PROVIDED INFORMATION
━━━

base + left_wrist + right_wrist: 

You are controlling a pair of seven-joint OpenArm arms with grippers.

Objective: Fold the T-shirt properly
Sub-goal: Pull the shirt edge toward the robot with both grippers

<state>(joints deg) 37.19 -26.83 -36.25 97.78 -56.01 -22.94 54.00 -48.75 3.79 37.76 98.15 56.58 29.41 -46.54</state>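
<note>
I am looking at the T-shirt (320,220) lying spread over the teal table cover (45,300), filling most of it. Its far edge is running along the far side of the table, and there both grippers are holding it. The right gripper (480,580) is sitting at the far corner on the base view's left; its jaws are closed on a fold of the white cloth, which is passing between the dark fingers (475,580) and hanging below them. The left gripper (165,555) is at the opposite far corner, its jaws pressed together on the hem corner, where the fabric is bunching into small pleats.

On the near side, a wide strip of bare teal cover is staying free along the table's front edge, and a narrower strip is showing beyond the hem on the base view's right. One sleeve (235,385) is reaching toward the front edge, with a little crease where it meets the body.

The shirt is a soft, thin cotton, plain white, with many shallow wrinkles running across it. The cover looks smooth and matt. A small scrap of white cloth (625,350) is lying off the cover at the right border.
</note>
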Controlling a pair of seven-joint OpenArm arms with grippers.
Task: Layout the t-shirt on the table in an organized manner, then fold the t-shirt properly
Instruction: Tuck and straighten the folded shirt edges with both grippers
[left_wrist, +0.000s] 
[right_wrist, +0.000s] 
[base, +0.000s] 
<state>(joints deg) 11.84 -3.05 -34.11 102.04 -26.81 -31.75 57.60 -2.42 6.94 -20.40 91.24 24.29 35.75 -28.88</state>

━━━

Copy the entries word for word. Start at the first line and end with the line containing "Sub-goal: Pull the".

TASK RESPONSE
base + left_wrist + right_wrist: 

You are controlling a pair of seven-joint OpenArm arms with grippers.

Objective: Fold the T-shirt properly
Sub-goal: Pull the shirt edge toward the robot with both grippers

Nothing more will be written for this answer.